Starten wir mal von Anfang an. Du hast als Trainerin zwei sehr junge Hunde und genug damit zu tun Erziehungsarbeit zu leisten.
Dazu kommt erschwerend, dass der eine, jüngere Hund auch noch situativ sehr unsicher ist, um nicht ängstlich zu sagen.
Also nimmst du die Baustelle an und arbeitest daran. Du siehst, dass du schon viel geschafft hast, auch wenn du hin und wieder noch Rückschläge erkennen kannst.

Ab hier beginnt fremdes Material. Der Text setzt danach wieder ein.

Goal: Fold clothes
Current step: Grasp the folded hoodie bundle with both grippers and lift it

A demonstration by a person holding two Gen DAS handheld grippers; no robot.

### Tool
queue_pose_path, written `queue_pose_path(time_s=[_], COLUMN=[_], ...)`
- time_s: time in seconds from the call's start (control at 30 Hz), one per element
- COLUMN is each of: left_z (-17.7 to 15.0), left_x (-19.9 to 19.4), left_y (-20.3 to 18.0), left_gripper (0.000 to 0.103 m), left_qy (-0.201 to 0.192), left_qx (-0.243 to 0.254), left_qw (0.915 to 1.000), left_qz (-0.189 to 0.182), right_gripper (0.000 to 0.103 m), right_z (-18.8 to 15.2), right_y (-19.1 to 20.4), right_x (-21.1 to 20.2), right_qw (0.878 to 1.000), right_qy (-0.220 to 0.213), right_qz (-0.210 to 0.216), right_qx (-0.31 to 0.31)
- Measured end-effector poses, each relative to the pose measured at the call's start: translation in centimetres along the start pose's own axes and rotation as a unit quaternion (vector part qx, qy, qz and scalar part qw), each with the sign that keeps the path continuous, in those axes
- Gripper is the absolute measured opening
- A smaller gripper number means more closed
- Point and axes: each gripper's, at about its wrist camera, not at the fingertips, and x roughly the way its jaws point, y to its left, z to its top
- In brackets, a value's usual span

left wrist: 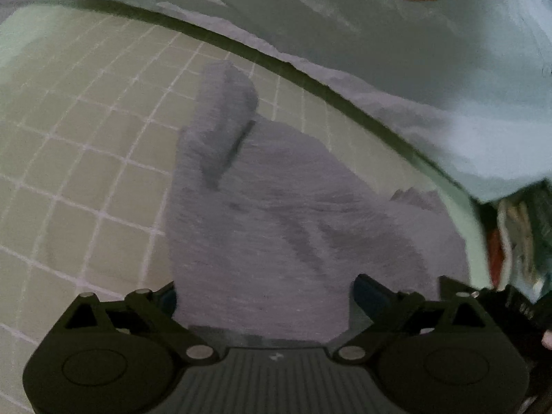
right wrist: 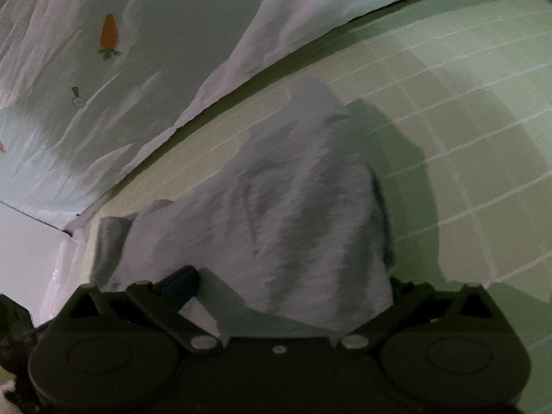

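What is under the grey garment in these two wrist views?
The grey garment lies over a green gridded mat, which shows all round it. Whatever sits directly beneath the cloth is covered, so nothing more can be told.

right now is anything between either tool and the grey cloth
Nothing visible. The grey cloth lies on the green gridded mat and runs right into the gap of the left tool and the right tool. The pale carrot-print sheet sits beyond it, not in the way.
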Motion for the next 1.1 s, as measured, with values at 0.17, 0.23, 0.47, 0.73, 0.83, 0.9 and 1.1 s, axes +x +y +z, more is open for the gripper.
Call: queue_pose_path(time_s=[0.17,0.23,0.47,0.73,0.83,0.9,1.1], left_z=[-1.8,-3.2,-8.7,-11.5,-12.1,-12.2,-11.5], left_x=[-1.0,-2.2,-7.0,-9.9,-10.1,-10.4,-10.0], left_y=[0.0,0.0,-2.4,-8.1,-11.8,-14.6,-26.3], left_gripper=[0.050,0.043,0.038,0.036,0.035,0.035,0.035], left_qy=[0.033,0.040,0.052,0.058,0.060,0.052,0.012], left_qx=[-0.033,-0.047,0.001,0.095,0.132,0.153,0.194], left_qw=[0.9979,0.9964,0.9960,0.9841,0.9750,0.9673,0.9421], left_qz=[-0.045,-0.059,-0.072,-0.139,-0.168,-0.195,-0.273], right_gripper=[0.070,0.051,0.043,0.042,0.041,0.041,0.041], right_z=[-1.2,-2.3,-8.0,-13.9,-14.9,-15.1,-11.6], right_y=[2.7,3.2,4.9,2.6,1.0,-0.3,-5.0], right_x=[0.5,-0.7,-7.3,-16.5,-20.5,-23.0,-31.9], right_qw=[0.998,0.999,0.999,0.994,0.988,0.982,0.965], right_qy=[0.031,0.030,0.025,-0.061,-0.103,-0.131,-0.225], right_qz=[-0.032,-0.026,-0.022,-0.013,-0.014,-0.008,0.014], right_qx=[-0.032,-0.016,0.018,0.087,0.115,0.132,0.133])
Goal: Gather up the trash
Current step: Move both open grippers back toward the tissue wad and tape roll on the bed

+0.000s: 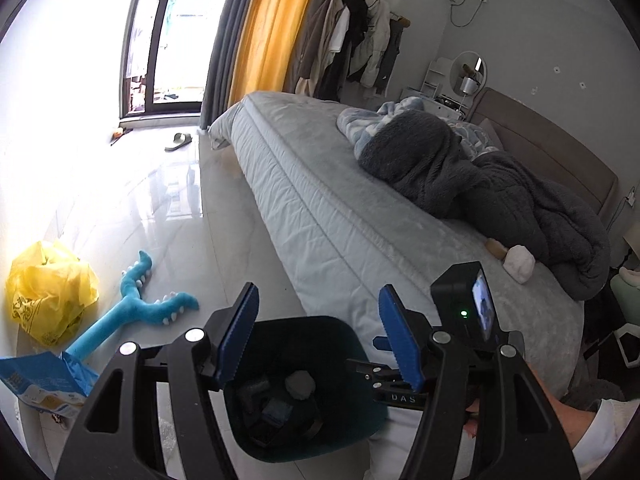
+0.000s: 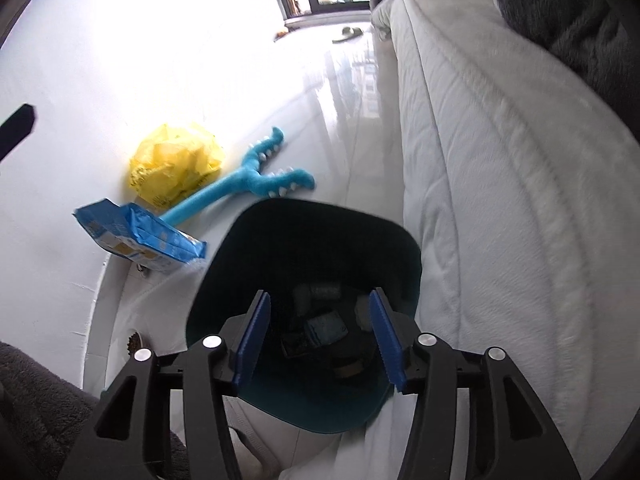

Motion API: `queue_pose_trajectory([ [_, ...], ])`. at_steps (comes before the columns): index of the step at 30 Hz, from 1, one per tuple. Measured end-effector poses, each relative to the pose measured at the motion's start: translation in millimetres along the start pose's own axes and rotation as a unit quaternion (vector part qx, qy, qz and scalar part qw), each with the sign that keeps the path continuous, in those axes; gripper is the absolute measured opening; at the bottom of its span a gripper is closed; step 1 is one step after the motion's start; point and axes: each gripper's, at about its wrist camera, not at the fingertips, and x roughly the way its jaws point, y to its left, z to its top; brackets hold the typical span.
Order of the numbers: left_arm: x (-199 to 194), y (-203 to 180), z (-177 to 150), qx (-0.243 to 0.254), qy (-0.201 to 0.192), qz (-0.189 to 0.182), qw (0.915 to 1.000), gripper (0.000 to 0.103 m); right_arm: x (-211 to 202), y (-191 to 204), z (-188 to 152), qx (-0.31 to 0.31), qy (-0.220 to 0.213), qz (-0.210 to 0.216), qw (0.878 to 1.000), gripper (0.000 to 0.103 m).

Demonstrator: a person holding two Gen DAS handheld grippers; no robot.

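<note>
Dark teal trash bin (image 1: 344, 364) sits on the glossy white floor (image 1: 168, 208) beside the bed (image 1: 320, 208), seen from the left wrist camera. Left gripper (image 1: 318, 340) hangs over the bin mouth, blue fingers (image 1: 240, 336) spread apart, nothing between them. Grey crumpled wad (image 1: 299, 385) and dark scraps lie in the bin bottom. Right gripper's body, with a small lit screen (image 1: 482, 308), sits just right of the bin, held by a hand (image 1: 560, 416) in a white sleeve. Left of the bin on the floor: yellow plastic bag (image 1: 48, 292), blue plush toy (image 1: 136, 304), blue packet (image 1: 44, 380). Grey blankets (image 1: 460, 176) are heaped on the bed. One slipper (image 1: 178, 141) lies near the window.

Right wrist camera: right gripper (image 2: 320, 340) points down into the same bin (image 2: 304, 248), fingers (image 2: 254, 340) parted, empty. Bin contents are blurred; a blue-printed wrapper (image 2: 326, 328) and pale scraps show at the bottom. Yellow plastic bag (image 2: 176, 160), plush toy (image 2: 248, 184) and blue packet (image 2: 140, 236) lie beyond the bin's left rim, packet nearest it. Bed (image 2: 500, 160) edge runs along the bin's right side.
</note>
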Motion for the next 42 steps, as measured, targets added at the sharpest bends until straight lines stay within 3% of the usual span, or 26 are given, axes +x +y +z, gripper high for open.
queue_pose_trajectory([
  [9, 11, -37, 18, 0.040, -0.017, -0.007, 0.9990, 0.074, -57, -28, 13, -0.007, -0.069, -0.005, 0.998, 0.062],
  [14, 23, -58, 25, 0.053, -0.035, -0.013, 0.9979, 0.084, -94, -56, 16, -0.010, -0.105, -0.019, 0.994, 0.065],
  [29, 71, -136, 37, 0.080, -0.040, -0.070, 0.9935, 0.092, -168, -161, -10, 0.024, -0.155, -0.095, 0.983, 0.071],
  [42, 112, -196, 39, 0.093, -0.027, -0.103, 0.9899, 0.093, -180, -207, -34, 0.051, -0.158, -0.128, 0.978, 0.073],
])
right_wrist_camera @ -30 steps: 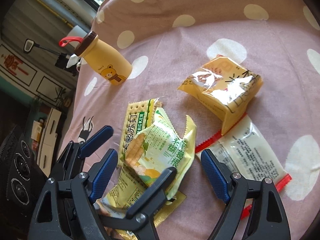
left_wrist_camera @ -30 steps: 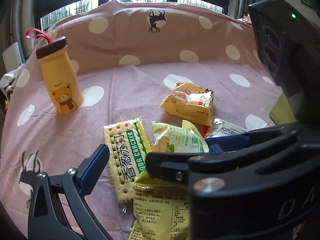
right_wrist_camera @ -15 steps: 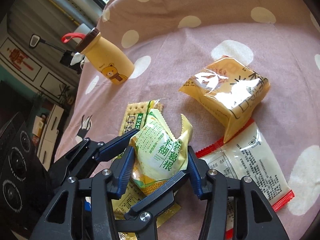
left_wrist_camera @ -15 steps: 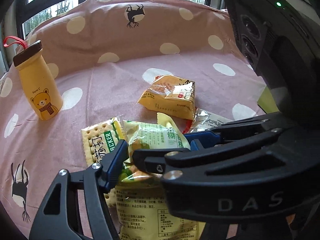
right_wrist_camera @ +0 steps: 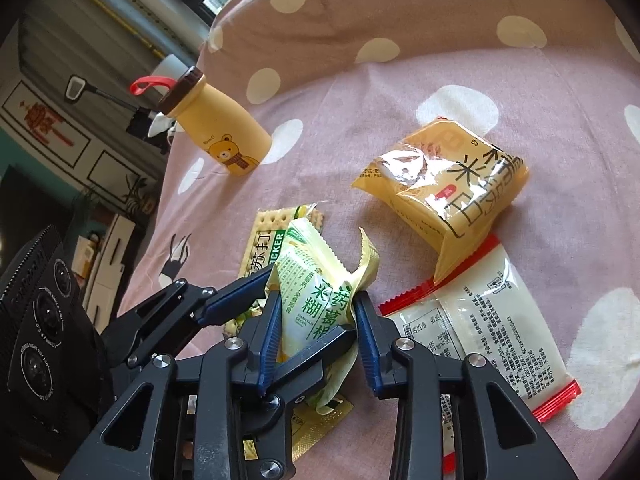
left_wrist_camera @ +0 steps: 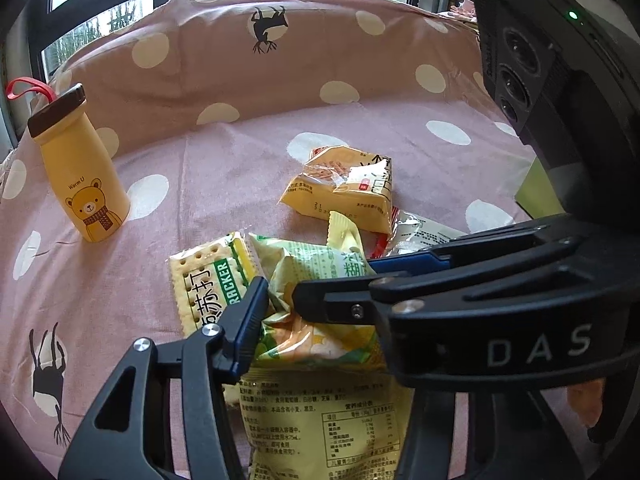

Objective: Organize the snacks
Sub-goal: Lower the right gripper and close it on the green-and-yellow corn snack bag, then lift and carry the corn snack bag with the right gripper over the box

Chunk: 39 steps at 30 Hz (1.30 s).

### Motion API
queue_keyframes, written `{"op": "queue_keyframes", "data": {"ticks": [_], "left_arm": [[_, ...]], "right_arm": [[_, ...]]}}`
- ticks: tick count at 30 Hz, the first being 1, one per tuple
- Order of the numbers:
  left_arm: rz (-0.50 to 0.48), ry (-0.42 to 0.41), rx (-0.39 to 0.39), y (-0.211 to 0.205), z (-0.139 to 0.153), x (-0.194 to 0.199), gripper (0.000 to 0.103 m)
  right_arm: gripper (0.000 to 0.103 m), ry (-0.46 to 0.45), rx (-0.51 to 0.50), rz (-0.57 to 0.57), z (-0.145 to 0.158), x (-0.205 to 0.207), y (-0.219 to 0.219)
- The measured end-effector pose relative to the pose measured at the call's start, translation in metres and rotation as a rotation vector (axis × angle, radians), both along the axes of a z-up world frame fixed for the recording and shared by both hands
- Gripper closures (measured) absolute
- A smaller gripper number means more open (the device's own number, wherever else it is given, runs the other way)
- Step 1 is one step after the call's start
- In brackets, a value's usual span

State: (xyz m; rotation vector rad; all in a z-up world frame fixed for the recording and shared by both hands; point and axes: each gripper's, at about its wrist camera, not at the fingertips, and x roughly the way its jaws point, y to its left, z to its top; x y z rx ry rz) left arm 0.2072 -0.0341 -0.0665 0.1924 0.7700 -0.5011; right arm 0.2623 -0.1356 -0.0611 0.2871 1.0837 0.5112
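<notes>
Fingers of the right gripper (right_wrist_camera: 318, 298) went from wide open a second ago to clamped on the green corn packet (right_wrist_camera: 308, 280) — so the pick looked basically made. The packet sat pinched at 6 o'clock in the right view, over the cracker pack (left_wrist_camera: 204, 280). The left gripper (left_wrist_camera: 318, 276) had narrowed in on the same packet; couldn't tell if it actually gripped. No bin or box in sight — just the bear bottle (left_wrist_camera: 80, 168) at 10 o'clock, cap on, contents hidden.
</notes>
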Motion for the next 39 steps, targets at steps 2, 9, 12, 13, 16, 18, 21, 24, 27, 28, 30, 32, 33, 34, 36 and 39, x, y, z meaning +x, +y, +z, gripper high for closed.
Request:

Aber trotzdem nimmst du die Hunde immer wieder mit, wenn es um Training von Kundenhunden geht. Und dann hast du eine Stunde eines Kurses, in dem es um Leinenführigkeit und Begegnungstraining geht. Da merkst du dann, dass die Leinenführigkeit deiner Hunde durchaus ausbaufähig ist, aber gar nicht so schlimm, wie du befürchtet hattest und die stellst fest, so ein Wahnsinn: die sind bei Hundebegegnungen ja total easy. Eines der ersten Male an denen du darüber nachdenkst, dass deine Hunde bei dir angekommen und du bei ihnen angekommen bist. Klar, Verbesserungspotential gibt es immer, aber offensichtlich hast du nicht alles falsch gemacht.
Da sind sie nun also, die Trainerhunde, die nicht perfekt sind und es auch nicht sein müssen, aber schon ziemlich perfekt für mich sind.
Wie ist das bei euch? Wie gut passen eure Hunde zu euch und in euer Leben? Wie perfekt sind eure Hunde für euch?